Scan the data below and copy each line where "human" occurs.

-- AVAILABLE RECORDS follows --

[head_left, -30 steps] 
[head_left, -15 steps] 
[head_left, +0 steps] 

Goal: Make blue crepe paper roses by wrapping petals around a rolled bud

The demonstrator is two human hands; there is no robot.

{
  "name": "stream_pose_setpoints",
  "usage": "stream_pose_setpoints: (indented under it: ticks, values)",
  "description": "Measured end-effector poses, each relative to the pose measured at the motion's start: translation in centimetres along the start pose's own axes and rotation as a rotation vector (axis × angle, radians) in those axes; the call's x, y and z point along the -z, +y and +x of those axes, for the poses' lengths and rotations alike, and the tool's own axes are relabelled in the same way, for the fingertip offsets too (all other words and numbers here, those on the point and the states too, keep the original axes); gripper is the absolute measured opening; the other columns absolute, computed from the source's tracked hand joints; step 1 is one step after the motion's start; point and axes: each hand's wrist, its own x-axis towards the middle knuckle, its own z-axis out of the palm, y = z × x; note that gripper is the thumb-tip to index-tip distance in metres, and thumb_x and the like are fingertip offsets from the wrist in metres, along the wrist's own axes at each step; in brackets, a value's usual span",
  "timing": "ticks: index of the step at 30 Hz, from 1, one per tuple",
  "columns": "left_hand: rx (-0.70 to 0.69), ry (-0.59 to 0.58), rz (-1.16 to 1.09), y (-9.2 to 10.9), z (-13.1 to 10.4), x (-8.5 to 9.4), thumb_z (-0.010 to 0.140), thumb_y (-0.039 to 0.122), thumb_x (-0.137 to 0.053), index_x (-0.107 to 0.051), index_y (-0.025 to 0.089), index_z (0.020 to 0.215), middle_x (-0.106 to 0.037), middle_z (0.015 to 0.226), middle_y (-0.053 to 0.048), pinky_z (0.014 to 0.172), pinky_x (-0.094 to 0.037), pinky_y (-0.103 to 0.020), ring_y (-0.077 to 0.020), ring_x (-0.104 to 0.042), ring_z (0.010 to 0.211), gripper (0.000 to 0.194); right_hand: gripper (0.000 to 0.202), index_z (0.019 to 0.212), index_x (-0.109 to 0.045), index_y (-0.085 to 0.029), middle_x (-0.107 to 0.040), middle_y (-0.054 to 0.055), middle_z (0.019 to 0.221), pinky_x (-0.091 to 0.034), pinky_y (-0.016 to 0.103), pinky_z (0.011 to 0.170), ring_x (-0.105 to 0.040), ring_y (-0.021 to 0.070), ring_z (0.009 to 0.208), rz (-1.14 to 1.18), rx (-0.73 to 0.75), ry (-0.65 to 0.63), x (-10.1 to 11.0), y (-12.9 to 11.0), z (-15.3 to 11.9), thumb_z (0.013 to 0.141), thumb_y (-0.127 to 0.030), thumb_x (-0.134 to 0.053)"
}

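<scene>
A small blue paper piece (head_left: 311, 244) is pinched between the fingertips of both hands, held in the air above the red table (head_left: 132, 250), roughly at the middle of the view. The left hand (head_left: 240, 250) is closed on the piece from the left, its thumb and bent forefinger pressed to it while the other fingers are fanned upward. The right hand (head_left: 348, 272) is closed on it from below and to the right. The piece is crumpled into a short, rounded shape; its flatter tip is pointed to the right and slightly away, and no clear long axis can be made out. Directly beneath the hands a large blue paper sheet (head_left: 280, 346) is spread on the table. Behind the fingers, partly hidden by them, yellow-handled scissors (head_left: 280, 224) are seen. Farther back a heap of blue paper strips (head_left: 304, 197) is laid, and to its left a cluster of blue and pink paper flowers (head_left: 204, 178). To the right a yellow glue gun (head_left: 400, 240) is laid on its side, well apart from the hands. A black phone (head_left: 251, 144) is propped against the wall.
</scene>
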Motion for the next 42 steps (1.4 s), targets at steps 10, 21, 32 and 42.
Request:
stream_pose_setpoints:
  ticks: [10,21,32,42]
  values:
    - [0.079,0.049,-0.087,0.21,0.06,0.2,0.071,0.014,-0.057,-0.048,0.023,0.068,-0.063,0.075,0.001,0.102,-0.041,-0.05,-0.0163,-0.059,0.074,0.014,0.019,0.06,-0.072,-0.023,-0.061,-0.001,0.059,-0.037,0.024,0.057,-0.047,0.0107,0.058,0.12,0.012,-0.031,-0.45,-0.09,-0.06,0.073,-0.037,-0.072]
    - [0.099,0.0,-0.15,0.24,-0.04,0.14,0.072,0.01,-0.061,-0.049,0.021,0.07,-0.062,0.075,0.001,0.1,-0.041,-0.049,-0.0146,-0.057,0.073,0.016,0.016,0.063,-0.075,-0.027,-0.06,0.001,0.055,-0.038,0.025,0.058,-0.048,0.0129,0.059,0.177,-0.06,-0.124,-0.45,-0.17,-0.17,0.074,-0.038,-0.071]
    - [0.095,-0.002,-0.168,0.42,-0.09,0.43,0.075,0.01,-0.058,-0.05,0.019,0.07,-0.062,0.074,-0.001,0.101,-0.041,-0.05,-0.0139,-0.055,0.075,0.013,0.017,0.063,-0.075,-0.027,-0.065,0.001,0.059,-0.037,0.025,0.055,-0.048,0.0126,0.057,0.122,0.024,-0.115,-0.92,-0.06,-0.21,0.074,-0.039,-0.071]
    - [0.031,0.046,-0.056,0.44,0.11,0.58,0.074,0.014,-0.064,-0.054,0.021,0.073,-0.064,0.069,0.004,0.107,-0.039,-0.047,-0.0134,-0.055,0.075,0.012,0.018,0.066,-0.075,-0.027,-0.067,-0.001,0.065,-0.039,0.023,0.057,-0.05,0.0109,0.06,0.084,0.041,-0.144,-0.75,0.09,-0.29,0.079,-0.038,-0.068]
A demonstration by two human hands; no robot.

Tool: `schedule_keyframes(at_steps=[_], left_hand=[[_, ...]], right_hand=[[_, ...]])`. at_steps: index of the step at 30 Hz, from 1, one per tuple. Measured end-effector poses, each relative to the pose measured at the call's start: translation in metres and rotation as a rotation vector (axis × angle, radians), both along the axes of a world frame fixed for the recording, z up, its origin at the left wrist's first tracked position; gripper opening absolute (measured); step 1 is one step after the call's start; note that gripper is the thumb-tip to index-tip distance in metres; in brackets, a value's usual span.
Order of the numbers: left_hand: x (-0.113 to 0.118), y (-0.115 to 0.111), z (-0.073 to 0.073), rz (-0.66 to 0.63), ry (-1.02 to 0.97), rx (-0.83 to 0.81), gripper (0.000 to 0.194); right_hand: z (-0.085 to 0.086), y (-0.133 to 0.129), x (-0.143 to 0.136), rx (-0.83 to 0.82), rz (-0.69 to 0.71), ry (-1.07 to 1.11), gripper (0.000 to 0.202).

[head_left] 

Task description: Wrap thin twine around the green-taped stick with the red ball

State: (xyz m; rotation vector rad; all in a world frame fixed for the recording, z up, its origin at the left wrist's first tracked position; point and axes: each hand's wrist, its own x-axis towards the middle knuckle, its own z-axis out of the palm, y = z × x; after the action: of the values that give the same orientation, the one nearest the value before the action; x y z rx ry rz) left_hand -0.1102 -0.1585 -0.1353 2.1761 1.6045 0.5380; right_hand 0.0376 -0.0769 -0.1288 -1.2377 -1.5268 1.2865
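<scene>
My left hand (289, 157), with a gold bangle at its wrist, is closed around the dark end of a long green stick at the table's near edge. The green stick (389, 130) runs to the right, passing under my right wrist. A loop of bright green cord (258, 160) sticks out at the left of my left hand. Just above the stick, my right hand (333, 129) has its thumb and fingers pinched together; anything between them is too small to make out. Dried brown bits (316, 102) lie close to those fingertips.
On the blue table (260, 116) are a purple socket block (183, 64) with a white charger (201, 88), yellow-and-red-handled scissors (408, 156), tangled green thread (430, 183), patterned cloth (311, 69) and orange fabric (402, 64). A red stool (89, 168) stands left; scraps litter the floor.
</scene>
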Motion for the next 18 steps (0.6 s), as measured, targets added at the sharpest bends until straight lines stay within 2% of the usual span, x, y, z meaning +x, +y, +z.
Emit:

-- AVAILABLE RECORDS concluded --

## SOLUTION FOR THIS EXERCISE
The demonstrator is two human hands; there is no robot.
A demonstration by two human hands; no robot.

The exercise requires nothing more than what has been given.